6 Colombian soldiers dead, 7 missing in attack by FARC dissident group

Bogota, Dec 6 (EFE).- An attack staged by dissidents from the Revolutionary Armed Forces of Colombia (FARC) guerrilla group on Tuesday morning in a rural part of Buenos Aires, in Colombia’s southwestern Cauca province, left six soldiers dead, President Gustavo Petro reported.

The ambush was carried out about 2:55 am when members of the Jaime Martinez Front, which takes orders from the Estado Central and is one of the two big groups of former guerrillas that arose after the FARC disbanded, harassed and attacked an army patrol with assault rifles, homemade mortars and grenades in a rural area.

Petro said, after emerging from an extraordinary security council meeting called to discuss the attack, that six Colombian soldiers were killed in the ambush, all of them between 18 and 20 years of age.

Lance Corporal Jimi Javier Castro Quenan, who was on the scene, initially reported that four soldiers had been killed and six wounded, and the army said that seven soldiers from the unit had not yet been located.

The Jaime Martinez Front, one of the most active former FARC rebel groups in that part of Cauca, has staged attacks on indigenous communities and assassinated social and indigenous leaders and falls under the Western Coordinated Command of dissident FARC members who allegedly take orders from guerrilla leader “Ivan Mordisco.”

Several weeks ago, the dissident rebel leader expressed his commitment to total peace and holding peace talks with the government, calling upon the guerrillas under his command to cease all attacks, unless fired upon, an order that has been ignored on several occasions.

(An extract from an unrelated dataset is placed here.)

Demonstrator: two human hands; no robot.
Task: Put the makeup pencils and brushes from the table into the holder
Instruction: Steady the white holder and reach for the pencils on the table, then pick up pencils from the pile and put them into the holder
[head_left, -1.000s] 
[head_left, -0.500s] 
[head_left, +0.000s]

Thus, Petro said Tuesday that “the army is not going to abandon the area where it’s located in Cauca,” adding that at present there are peace talks under way only with the National Liberation Army (ELN) rebels and that on Wednesday an operation will be launched to bring to justice “organizations of young armed people closely linked with drug trafficking in residential neighborhoods of Buenaventura,” Colombia’s largest Pacific port.

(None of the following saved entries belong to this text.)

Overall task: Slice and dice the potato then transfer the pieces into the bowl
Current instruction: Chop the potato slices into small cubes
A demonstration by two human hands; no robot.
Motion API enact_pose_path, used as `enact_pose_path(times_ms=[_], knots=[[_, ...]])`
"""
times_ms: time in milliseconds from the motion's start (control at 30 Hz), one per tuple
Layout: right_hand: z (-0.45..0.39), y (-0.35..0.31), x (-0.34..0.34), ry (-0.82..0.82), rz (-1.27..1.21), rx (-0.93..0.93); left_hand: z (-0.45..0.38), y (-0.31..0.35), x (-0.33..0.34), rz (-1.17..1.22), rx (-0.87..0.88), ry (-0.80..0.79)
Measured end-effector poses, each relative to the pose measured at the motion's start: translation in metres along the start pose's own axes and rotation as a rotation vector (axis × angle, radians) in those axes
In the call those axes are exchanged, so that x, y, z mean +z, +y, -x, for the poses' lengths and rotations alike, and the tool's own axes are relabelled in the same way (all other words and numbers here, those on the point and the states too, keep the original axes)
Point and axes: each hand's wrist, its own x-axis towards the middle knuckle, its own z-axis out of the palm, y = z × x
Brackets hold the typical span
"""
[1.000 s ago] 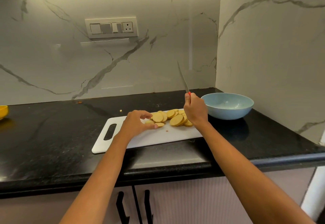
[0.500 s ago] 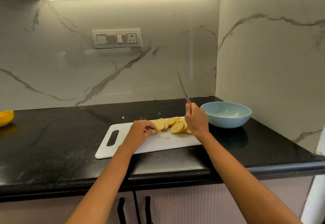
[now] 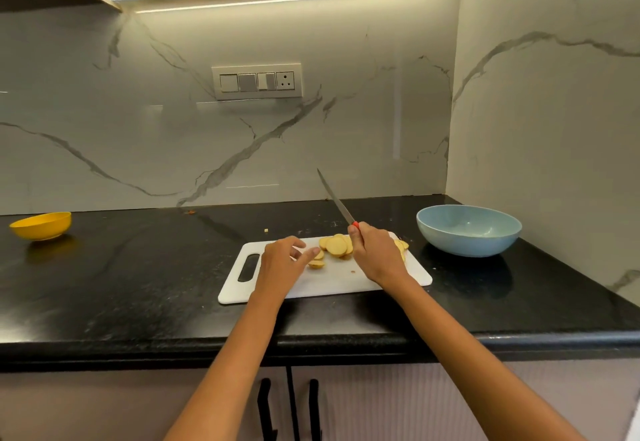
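A white cutting board [image 3: 332, 281] is lying on the black countertop [image 3: 138, 284], its handle slot pointing toward nine o'clock. Round potato slices [image 3: 336, 246] are sitting in an overlapping heap on the board's far half, with a couple of smaller slices lying loose at about seven o'clock from the heap. The left hand [image 3: 282, 260] is resting over the middle of the board, fingers loosely bent, thumb and forefinger reaching toward three o'clock and ending just beside the loose slices; whether they are actually touching one cannot be told. The right hand [image 3: 375, 255] is wrapping its fingers round the red handle of a knife [image 3: 334, 197], whose narrow blade is pointing up and away toward eleven o'clock, clear of the board. More slices are showing at the three o'clock side of that hand. A pale blue bowl [image 3: 469, 229] is standing on the countertop at two o'clock from the board, near but apart from it. A yellow bowl [image 3: 41, 225] is sitting tilted far off at nine o'clock. A switch plate [image 3: 257, 81] is sitting on the marble wall at twelve o'clock.
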Motion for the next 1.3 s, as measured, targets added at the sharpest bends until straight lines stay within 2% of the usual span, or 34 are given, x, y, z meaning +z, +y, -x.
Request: enact_pose_path(times_ms=[300, 533, 733, 967, 1300], knots=[[0.001, -0.005, 0.007, -0.095, 0.058, 0.055, -0.001, -0.003, 0.002, 0.021, 0.041, -0.204], [0.011, -0.022, 0.01, -0.146, 0.109, 0.045, -0.002, -0.012, -0.005, 0.019, -0.062, -0.087], [0.016, -0.047, 0.02, -0.295, 0.185, 0.057, 0.001, -0.015, -0.01, 0.009, -0.085, -0.057], [0.029, -0.051, 0.016, -0.291, 0.267, 0.048, 0.001, -0.013, -0.008, -0.013, -0.127, -0.057], [0.032, -0.054, 0.015, -0.287, 0.243, 0.088, -0.004, -0.009, -0.005, 0.001, -0.205, -0.093]])
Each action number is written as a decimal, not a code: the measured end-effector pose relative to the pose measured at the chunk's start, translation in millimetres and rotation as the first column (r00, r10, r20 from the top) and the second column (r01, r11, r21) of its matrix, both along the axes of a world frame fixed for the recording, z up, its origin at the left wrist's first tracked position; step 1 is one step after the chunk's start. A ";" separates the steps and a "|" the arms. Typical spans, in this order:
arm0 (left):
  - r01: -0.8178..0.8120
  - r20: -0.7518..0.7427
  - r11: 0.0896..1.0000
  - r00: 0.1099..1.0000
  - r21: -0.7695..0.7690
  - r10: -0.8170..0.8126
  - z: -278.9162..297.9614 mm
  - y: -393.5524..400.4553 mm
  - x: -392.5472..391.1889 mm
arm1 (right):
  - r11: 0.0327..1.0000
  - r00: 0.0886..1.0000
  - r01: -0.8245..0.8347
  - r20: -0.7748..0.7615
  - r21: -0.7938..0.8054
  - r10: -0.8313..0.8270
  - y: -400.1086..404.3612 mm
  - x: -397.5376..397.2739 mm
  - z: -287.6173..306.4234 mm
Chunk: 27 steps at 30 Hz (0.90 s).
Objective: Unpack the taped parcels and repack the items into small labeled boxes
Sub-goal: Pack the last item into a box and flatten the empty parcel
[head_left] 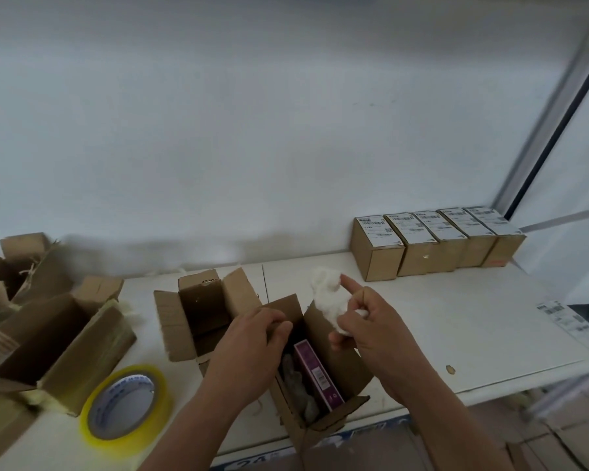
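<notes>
An open small cardboard box [346, 368] stands at the table's near edge, holding a purple item box [317, 373] upright beside grey-white stuffing [296, 385]. My left hand [252, 338] grips the box's left flap, fingers curled over its edge. My right hand [368, 321] holds a wad of white stuffing [329, 292] just above the box's right flap, index finger pointing up. A second open box [204, 311], apparently empty, sits right behind. Several sealed labeled boxes [432, 243] line up at the back right.
A roll of yellowish packing tape [126, 406] lies near left. Larger opened parcels with taped flaps [58, 338] crowd the left side. Loose labels [565, 316] lie at the right edge. A white wall rises behind the white table [473, 321].
</notes>
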<state>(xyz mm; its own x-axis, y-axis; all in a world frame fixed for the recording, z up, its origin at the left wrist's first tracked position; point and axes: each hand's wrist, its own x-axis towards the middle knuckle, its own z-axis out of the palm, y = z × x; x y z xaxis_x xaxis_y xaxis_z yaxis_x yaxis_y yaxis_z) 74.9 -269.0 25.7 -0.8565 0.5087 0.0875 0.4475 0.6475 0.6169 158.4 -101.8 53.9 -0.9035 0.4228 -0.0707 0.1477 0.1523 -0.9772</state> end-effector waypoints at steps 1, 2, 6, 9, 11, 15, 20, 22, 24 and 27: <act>0.002 -0.011 1.000 1.000 -0.002 -0.002 0.7 0.2 -0.3 | 1.000 1.000 -0.004 0.007 0.022 0.004 0.8 -0.2 -0.5; 0.007 -0.021 1.000 1.000 -0.002 -0.007 1.5 0.3 -0.8 | 0.999 1.000 -0.014 0.025 0.050 0.013 1.3 0.2 -0.4; 0.060 -0.008 0.998 0.998 -0.031 -0.060 3.0 -0.5 1.1 | 0.969 0.985 -0.130 0.137 0.209 0.103 4.4 5.5 -3.2; 0.167 -0.127 0.942 0.969 -0.292 -0.211 -1.9 0.9 4.3 | 0.928 0.956 -0.246 0.228 0.280 0.185 8.8 9.6 -4.4; 0.232 -0.161 0.897 0.937 -0.376 -0.310 -3.2 4.7 4.7 | 0.915 0.941 -0.289 0.259 0.280 0.218 11.2 10.7 -5.9; 0.385 -0.063 0.805 0.886 -0.451 -0.460 -2.9 7.3 -2.3 | 0.944 0.938 -0.265 0.281 0.198 0.204 13.1 9.9 -4.9; 0.463 0.054 0.699 0.852 -0.545 -0.521 -0.8 9.7 -10.7 | 0.891 0.942 -0.250 0.306 0.378 0.135 13.8 4.4 -15.9; 0.482 0.084 0.679 0.843 -0.553 -0.531 2.9 15.7 -9.0 | 0.890 0.950 -0.209 0.300 0.405 0.087 13.7 3.0 -19.5; 0.498 0.120 0.657 0.838 -0.566 -0.532 5.5 19.8 -7.1 | 0.897 0.953 -0.193 0.293 0.398 0.075 15.3 1.7 -22.8; 0.489 0.152 0.610 0.841 -0.623 -0.519 5.8 24.9 -1.8 | 0.896 0.950 -0.213 0.297 0.391 0.096 17.0 1.8 -26.0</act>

“Up to now, there have been two concrete contacts. As for the rest, our position is that military action will not cease as long as there is no real willingness (on the rebels’ part) to negotiate,” said Petro, whose administration has made preliminary contact with FARC dissident groups, although nothing specific has emerged from those efforts yet.

Regarding the town of Buenos Aires, as well as the nearby communities of Santander de Quilichao and Caldono, the Colombian Ombudsman’s Office has issued several early warning alerts, the latest one made in August, due to the “territorial dispute” between the Western Coordinated Command and the Segunda Marquetalia, which – commanded by “Ivan Marquez” – is the other main FARC dissident group.